- [Brief]:
In this exercise, restate the listing word for word.
----
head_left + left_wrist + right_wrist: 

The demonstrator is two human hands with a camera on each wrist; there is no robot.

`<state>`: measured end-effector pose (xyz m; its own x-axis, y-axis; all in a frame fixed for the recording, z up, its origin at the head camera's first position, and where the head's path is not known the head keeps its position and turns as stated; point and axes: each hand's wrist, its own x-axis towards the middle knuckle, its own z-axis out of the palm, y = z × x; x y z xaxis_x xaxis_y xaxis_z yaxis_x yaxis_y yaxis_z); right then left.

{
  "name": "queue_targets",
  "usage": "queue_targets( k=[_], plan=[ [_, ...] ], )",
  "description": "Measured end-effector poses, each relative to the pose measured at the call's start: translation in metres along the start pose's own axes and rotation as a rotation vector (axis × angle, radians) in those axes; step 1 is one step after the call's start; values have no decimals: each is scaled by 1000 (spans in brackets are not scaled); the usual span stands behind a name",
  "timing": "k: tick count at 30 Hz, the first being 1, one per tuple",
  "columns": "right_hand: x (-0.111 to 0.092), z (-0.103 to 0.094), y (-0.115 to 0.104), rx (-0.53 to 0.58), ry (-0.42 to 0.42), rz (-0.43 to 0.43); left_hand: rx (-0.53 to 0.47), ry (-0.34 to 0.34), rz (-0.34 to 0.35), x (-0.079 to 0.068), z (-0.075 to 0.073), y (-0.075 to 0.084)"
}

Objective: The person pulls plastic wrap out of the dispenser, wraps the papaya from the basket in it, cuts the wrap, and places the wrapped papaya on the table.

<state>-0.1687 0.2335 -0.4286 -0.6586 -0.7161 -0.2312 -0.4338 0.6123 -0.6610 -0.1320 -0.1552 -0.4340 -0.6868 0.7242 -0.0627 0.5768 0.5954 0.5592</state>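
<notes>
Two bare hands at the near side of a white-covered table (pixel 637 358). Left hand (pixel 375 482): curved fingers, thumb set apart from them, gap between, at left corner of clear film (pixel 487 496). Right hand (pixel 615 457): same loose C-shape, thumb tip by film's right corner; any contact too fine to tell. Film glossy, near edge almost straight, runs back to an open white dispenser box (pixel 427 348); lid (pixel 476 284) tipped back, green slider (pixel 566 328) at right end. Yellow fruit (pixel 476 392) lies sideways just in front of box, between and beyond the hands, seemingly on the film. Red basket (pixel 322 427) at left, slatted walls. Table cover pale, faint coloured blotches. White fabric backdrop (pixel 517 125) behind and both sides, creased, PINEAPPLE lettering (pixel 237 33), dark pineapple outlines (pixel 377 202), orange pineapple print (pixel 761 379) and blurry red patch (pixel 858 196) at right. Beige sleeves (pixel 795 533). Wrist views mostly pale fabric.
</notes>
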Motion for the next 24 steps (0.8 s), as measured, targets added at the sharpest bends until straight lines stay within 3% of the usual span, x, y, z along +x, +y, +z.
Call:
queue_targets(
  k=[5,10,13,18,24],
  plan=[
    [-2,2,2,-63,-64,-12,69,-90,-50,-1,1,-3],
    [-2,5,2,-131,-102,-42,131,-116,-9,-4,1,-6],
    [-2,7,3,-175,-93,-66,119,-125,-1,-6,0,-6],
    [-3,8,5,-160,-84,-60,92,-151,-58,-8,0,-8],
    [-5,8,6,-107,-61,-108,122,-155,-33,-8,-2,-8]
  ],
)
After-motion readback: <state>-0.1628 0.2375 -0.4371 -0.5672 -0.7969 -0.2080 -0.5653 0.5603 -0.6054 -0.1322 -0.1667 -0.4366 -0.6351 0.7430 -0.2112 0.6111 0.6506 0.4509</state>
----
- [Response]:
head_left + left_wrist + right_wrist: 

The demonstrator is two human hands with a camera on each wrist; there is no robot.

`<state>`: measured end-effector pose (xyz m; its own x-axis, y-axis; all in a frame fixed for the recording, z up, its origin at the head camera's first position, and where the head's path is not known the head keeps its position and turns as stated; point and axes: each hand's wrist, its own x-axis towards the middle knuckle, its own z-axis out of the palm, y = z × x; x y z xaxis_x xaxis_y xaxis_z yaxis_x yaxis_y yaxis_z); right then left.

{
  "name": "queue_targets",
  "usage": "queue_targets( k=[_], plan=[ [_, ...] ], )",
  "description": "Measured end-effector poses, each relative to the pose measured at the call's start: translation in metres along the start pose's own axes and rotation as a rotation vector (axis × angle, radians) in those axes; step 1 is one step after the call's start; values have no decimals: each is scaled by 1000 (spans in brackets are not scaled); the usual span stands behind a name",
  "timing": "k: tick count at 30 Hz, the first being 1, one per tuple",
  "columns": "right_hand: x (-0.111 to 0.092), z (-0.103 to 0.094), y (-0.115 to 0.104), rx (-0.53 to 0.58), ry (-0.42 to 0.42), rz (-0.43 to 0.43); left_hand: rx (-0.53 to 0.47), ry (-0.34 to 0.34), rz (-0.34 to 0.35), x (-0.079 to 0.068), z (-0.075 to 0.073), y (-0.075 to 0.084)"
}

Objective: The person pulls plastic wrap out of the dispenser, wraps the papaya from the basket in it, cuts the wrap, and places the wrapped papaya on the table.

<state>-0.1687 0.2335 -0.4286 -0.6586 -0.7161 -0.2312 -0.4338 0.6123 -0.6610 -0.1320 -0.1552 -0.4340 -0.6868 0.7242 -0.0627 0.5768 0.5954 0.5592</state>
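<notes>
Two bare hands at the near side of a white-covered table (pixel 637 358). Left hand (pixel 375 482): curved fingers, thumb set apart from them, gap between, at left corner of clear film (pixel 487 496). Right hand (pixel 615 457): same loose C-shape, thumb tip by film's right corner; any contact too fine to tell. Film glossy, near edge almost straight, runs back to an open white dispenser box (pixel 427 348); lid (pixel 476 284) tipped back, green slider (pixel 566 328) at right end. Yellow fruit (pixel 476 392) lies sideways just in front of box, between and beyond the hands, seemingly on the film. Red basket (pixel 322 427) at left, slatted walls. Table cover pale, faint coloured blotches. White fabric backdrop (pixel 517 125) behind and both sides, creased, PINEAPPLE lettering (pixel 237 33), dark pineapple outlines (pixel 377 202), orange pineapple print (pixel 761 379) and blurry red patch (pixel 858 196) at right. Beige sleeves (pixel 795 533). Wrist views mostly pale fabric.
</notes>
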Motion for the next 24 steps (0.8 s), as measured, targets added at the sharpest bends until straight lines stay within 3% of the usual span, x, y, z along +x, +y, +z.
Call:
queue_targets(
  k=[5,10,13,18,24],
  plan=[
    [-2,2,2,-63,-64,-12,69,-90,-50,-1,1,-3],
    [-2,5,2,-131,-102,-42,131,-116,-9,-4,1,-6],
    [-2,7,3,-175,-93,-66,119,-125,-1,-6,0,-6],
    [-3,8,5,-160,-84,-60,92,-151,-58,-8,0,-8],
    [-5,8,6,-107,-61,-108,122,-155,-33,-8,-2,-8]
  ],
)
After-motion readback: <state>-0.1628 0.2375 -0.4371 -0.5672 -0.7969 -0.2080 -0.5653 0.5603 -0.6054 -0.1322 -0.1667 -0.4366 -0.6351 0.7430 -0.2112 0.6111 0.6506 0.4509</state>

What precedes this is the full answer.